• **Exercise requirements**
In the listing below, find the line holding "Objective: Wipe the" and the line holding "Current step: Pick". Write out those two lines and all lines between, exactly, and nothing more.

• **Available data**
################

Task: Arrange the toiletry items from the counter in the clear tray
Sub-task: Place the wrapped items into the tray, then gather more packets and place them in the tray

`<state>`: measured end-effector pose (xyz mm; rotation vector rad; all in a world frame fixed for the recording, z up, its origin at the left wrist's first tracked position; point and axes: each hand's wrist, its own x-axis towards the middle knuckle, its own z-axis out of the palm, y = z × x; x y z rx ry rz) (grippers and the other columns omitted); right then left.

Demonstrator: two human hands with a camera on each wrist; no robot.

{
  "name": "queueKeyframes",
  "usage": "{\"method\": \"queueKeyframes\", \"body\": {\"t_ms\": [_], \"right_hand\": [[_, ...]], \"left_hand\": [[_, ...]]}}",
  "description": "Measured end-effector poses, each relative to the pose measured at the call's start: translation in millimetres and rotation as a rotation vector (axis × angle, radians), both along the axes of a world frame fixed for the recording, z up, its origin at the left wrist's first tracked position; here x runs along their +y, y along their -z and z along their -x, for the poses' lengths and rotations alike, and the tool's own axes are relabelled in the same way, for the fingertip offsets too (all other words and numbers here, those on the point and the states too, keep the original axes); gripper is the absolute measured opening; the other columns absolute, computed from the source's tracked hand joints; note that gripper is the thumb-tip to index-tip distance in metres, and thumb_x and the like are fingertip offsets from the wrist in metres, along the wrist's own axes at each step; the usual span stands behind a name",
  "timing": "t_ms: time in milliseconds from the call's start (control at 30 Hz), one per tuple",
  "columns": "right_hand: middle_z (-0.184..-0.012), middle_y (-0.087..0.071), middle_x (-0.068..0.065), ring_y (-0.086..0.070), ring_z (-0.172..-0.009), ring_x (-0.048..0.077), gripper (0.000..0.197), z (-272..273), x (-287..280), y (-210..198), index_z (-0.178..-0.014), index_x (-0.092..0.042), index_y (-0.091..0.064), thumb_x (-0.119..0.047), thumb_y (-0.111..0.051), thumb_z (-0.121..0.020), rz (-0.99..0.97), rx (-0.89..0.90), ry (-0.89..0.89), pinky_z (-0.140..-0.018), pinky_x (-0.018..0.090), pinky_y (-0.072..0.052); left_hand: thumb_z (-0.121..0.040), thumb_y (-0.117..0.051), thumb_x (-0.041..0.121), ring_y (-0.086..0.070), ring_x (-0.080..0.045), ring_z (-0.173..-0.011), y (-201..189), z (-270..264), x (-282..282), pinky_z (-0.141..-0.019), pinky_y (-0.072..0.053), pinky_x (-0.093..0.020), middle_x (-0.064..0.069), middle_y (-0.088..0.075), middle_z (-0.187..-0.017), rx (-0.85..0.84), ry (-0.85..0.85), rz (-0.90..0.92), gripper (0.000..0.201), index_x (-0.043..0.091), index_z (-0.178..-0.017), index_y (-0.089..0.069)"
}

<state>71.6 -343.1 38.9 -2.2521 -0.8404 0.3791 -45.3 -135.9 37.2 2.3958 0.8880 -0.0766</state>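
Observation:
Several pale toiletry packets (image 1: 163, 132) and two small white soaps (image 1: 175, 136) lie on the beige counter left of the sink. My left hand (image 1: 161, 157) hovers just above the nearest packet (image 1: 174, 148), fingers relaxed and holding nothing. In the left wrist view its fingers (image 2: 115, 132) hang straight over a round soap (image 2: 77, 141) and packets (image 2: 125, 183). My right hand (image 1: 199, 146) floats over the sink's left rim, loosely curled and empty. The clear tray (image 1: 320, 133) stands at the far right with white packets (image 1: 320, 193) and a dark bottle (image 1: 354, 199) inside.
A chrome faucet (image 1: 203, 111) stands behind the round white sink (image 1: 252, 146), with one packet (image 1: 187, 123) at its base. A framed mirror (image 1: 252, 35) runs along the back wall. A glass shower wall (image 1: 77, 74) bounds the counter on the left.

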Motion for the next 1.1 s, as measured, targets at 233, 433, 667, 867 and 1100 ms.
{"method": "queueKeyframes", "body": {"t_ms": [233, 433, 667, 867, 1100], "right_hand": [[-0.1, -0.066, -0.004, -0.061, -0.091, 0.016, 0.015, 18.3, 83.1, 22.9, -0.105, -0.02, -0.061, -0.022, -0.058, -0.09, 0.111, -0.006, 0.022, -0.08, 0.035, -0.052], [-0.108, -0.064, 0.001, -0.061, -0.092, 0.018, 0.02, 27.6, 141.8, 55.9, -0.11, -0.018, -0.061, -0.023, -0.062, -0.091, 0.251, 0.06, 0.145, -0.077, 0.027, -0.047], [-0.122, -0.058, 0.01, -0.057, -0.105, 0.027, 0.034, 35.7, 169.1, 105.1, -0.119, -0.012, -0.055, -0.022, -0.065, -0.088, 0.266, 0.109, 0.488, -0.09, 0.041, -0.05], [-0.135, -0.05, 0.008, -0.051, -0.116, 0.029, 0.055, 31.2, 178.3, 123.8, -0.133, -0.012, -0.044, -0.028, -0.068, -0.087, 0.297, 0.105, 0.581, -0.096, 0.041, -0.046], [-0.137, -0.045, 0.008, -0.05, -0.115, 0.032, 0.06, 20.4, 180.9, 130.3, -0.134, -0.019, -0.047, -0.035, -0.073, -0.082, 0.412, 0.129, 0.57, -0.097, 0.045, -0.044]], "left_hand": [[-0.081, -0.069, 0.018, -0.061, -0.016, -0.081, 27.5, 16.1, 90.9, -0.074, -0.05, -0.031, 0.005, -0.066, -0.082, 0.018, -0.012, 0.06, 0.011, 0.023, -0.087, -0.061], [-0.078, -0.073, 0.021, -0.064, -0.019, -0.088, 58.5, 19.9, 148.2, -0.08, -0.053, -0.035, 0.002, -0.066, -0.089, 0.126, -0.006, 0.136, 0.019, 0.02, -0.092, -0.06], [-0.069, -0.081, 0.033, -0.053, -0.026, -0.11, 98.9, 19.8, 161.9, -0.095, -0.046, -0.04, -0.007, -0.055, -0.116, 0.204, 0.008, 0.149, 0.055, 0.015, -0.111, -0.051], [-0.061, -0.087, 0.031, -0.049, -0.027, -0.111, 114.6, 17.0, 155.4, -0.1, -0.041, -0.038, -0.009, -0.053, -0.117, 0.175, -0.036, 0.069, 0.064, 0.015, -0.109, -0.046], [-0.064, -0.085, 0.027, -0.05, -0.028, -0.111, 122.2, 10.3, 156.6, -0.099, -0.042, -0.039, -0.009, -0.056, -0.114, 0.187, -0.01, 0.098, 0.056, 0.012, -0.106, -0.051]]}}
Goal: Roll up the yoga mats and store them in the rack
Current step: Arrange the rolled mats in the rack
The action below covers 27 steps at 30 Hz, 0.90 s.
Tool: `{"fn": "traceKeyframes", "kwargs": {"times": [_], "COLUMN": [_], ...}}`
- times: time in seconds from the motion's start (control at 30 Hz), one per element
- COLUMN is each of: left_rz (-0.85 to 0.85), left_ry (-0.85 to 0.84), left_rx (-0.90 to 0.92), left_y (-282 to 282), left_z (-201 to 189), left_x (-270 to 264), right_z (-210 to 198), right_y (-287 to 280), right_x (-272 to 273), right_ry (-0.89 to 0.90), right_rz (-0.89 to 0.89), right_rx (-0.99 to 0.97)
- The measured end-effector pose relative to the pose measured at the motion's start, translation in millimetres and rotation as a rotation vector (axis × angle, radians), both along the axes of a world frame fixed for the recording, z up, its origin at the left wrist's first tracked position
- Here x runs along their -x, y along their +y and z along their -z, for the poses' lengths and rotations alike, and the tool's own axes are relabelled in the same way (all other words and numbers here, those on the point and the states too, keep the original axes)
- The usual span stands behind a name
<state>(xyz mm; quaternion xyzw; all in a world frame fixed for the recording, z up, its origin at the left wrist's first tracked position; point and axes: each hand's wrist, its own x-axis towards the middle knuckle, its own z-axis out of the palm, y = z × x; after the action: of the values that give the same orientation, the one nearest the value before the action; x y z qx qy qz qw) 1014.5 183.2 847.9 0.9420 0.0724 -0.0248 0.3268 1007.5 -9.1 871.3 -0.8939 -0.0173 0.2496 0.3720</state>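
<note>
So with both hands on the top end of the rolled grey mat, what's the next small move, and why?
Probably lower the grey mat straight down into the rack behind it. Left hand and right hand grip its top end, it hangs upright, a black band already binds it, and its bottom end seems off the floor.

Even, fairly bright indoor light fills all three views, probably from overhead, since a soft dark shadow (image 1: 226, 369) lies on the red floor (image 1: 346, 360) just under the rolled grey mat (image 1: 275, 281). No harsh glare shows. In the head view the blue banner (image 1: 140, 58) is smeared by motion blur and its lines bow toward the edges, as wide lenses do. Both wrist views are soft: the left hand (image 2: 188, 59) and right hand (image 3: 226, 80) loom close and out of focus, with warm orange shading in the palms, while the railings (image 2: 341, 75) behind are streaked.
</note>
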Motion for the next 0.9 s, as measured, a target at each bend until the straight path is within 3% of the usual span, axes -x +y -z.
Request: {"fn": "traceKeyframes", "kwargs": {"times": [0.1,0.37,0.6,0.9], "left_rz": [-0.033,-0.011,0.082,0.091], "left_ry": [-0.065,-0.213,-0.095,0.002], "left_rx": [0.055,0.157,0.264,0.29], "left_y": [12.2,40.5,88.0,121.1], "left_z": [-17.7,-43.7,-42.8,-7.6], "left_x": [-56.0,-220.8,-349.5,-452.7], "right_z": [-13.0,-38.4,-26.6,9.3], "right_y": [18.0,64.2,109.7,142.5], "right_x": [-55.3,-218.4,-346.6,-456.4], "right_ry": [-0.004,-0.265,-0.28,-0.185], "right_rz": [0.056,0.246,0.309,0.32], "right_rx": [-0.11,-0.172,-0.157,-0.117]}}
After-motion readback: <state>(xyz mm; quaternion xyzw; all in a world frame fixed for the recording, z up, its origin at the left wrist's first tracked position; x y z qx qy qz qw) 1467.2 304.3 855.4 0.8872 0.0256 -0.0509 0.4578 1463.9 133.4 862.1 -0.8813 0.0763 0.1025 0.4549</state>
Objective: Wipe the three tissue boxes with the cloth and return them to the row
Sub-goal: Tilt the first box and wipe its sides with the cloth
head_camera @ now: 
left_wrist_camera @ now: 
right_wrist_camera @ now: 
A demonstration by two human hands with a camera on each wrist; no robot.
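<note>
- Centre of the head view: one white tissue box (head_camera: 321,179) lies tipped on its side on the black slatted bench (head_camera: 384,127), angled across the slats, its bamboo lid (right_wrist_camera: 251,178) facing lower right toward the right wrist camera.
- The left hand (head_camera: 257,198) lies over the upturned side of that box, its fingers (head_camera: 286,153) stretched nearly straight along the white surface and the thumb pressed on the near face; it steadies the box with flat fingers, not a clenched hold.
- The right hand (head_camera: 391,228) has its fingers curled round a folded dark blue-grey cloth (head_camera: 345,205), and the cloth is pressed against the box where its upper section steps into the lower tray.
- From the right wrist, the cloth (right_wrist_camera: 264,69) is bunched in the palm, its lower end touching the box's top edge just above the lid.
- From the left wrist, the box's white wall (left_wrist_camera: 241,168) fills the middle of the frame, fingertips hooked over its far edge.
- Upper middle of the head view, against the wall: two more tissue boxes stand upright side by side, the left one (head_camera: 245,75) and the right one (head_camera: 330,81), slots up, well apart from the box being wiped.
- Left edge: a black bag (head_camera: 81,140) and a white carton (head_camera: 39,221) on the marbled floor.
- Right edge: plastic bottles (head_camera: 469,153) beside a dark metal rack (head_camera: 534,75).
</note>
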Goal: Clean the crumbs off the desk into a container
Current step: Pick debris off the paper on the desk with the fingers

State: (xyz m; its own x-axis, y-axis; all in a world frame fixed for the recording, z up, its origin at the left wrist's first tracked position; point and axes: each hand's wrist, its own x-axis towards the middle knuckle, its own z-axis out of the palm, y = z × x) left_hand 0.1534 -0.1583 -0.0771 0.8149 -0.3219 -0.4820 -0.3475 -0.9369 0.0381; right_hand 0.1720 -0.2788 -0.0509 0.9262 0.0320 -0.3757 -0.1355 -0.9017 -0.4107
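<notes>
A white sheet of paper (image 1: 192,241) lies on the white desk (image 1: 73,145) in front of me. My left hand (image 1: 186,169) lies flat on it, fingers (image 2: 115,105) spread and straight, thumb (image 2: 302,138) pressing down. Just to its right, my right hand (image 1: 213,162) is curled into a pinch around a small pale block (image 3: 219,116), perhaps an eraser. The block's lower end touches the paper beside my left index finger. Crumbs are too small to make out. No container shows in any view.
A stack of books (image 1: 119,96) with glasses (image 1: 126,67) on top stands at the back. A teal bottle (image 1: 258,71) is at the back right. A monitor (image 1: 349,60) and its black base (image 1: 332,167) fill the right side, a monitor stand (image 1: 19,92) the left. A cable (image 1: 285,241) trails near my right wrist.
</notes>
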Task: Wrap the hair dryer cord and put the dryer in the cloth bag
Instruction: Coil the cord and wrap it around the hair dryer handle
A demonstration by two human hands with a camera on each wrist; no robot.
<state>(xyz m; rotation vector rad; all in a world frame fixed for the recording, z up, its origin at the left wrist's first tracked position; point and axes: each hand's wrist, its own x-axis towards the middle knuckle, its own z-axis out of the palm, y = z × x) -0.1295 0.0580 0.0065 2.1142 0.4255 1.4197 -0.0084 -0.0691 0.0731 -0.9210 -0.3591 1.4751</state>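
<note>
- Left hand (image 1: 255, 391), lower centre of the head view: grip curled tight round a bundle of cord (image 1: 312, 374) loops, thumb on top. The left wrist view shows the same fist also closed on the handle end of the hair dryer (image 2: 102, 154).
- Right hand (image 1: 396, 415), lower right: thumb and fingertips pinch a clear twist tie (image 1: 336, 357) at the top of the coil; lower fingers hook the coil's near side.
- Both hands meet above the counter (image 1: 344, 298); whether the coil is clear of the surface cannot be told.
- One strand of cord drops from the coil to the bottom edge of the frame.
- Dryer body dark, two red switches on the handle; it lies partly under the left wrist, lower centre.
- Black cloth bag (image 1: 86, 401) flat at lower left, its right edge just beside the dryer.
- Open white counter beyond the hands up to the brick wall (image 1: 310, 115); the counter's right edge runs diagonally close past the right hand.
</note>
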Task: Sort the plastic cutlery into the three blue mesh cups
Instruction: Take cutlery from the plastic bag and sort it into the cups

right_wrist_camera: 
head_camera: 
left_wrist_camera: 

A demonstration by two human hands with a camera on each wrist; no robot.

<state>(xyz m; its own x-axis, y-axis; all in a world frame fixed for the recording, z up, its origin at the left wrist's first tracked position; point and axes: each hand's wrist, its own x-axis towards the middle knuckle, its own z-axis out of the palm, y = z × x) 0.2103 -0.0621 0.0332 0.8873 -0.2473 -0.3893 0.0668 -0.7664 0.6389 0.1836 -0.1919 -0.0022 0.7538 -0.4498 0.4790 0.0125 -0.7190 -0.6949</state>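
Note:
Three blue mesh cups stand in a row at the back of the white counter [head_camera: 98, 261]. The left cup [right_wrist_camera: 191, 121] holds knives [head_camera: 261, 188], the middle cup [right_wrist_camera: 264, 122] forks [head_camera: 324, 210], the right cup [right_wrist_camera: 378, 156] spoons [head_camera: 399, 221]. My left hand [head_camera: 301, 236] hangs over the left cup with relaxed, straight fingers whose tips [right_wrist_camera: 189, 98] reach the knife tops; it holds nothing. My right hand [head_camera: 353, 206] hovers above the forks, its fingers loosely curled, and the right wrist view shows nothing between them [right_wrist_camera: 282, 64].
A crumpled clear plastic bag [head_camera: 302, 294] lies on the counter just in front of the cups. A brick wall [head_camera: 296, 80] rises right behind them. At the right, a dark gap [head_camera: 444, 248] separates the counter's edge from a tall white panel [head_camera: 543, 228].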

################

• **Reply**
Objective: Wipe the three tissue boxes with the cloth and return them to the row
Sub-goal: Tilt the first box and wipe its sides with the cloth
head_camera @ now: 
left_wrist_camera @ now: 
right_wrist_camera @ now: 
A demonstration by two human hands with a camera on each wrist; no robot.
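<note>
- Centre of the head view: one white tissue box (head_camera: 321,179) lies tipped on its side on the black slatted bench (head_camera: 384,127), angled across the slats, its bamboo lid (right_wrist_camera: 251,178) facing lower right toward the right wrist camera.
- The left hand (head_camera: 257,198) lies over the upturned side of that box, its fingers (head_camera: 286,153) stretched nearly straight along the white surface and the thumb pressed on the near face; it steadies the box with flat fingers, not a clenched hold.
- The right hand (head_camera: 391,228) has its fingers curled round a folded dark blue-grey cloth (head_camera: 345,205), and the cloth is pressed against the box where its upper section steps into the lower tray.
- From the right wrist, the cloth (right_wrist_camera: 264,69) is bunched in the palm, its lower end touching the box's top edge just above the lid.
- From the left wrist, the box's white wall (left_wrist_camera: 241,168) fills the middle of the frame, fingertips hooked over its far edge.
- Upper middle of the head view, against the wall: two more tissue boxes stand upright side by side, the left one (head_camera: 245,75) and the right one (head_camera: 330,81), slots up, well apart from the box being wiped.
- Left edge: a black bag (head_camera: 81,140) and a white carton (head_camera: 39,221) on the marbled floor.
- Right edge: plastic bottles (head_camera: 469,153) beside a dark metal rack (head_camera: 534,75).
</note>
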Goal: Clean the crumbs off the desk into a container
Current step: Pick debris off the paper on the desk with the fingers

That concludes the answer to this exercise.